Here are some basic revelations (i.e. what I would love to say to people who diss their kids in public). If your child doesn't treat you respectfully and lovingly, it's simply because you did not treat him or her with respect or with love during the years when they were learning how to be their best self. Children are hard-wired to love and respect their parents, so if you have modeled for them a different dynamic (by parenting with fear, manipulation, coersion, or neglect, and/or by abdicating your responsibilities as a parent to parent-substitutes) and are now reaping what you have sown, then it's your own damn fault and you should shut up and quit complaining about it.

Ahh, okay, now I feel better.

5 comments:

Toadkiller said...

Yeah but Ken Follet is a literary master! One of the best of our generation or something.

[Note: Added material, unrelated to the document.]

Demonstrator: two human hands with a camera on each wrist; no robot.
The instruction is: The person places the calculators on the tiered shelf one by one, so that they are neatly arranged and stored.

I know the board game Pillars of earth is an ok game.

Love ya!

Nydia said...

I sign under your words! Seems like this is the same everywhere. Here i Rio we see a lot of this,m even with young children like my son, who's only five! Lucas is not perfect=not a robot, so sometimes his "genius of the lamp" side wakes up and the turn of button can't be found. But he does respects us as parents and loves us as part of his heart, just like we do. He goes to school here - by law, unschooling is forbidden, but I was blessed with a husband who agreed staying home to take care of him (and the house!) while I was working - long story why it's the other way around in our little family: summoning up, Rodrigo went into surgery on his hernia, can't work at regular jobs, not being able to stand up or sitting up too long, and as I speak English I had a better chance to get a better job in the city than he would. So he's well adapted in kindergarten, a veteran going to his third year, but at home we try to fill his heart and mind with positive teachings respecting him as a person. he's a very funny little guy.
I think that I watched once Oprah mentioning this book on her tv show while I was changing channels, is it the same one?

Nydia said...

My keyboard is stucking some keys, sorry for the spelling!

Kelli said...

It's not too surprising that Brazil has outlawed homeschooling - compulsory education is the best way to indoctrinate younger generations to all believe the same things. I would imagine that having no free-thinking citizens is probably best for a socialist government. I've read a few articles about Brazil and homeschooling, and the underground homeschoolers there are starting to rise up. (Like here in the US, most of them are probably crazy fundamentalist Christians, but they are working for a basic human right to keep the family together, so in this case I guess I am on their side - imagine!) I bet you will be hearing more about it in the coming year. There's a new bill, even, introduced to your congress last month (http://lastdayswatchman.blogspot.com/2008/08/homeschooling-in-brazilian-congress.html) so maybe there is hope!

Nydia said...

There is one serious problem here in Brazil (but the country is not socialist, Kelli! hehehe There's a misunderstanding here) that makes things harder for those who want to teach their kids at home: many poor parents take their children from schools so they can work for them in the streets selling stuff like beer cans, candies, you name it. We had a couple in recent news who were being sued by the local authorities when they foud out they took their two kids form school for homeschooling. It was huge! They had to pas through a battery of exams to prove they were equal other students. Seems like now they will have to be enrolled somewhere. One thing I did was to put Lucas in a private school near our home. Public school, specially in Rio sucks! It's really bad and unfortunately the students are not the best example of behaviour. It's too complex of an issue to explain in a few words, though. We do our best to keep his mind open and sharp - as you can see we're very talkative! So the damage will not be done, I hope.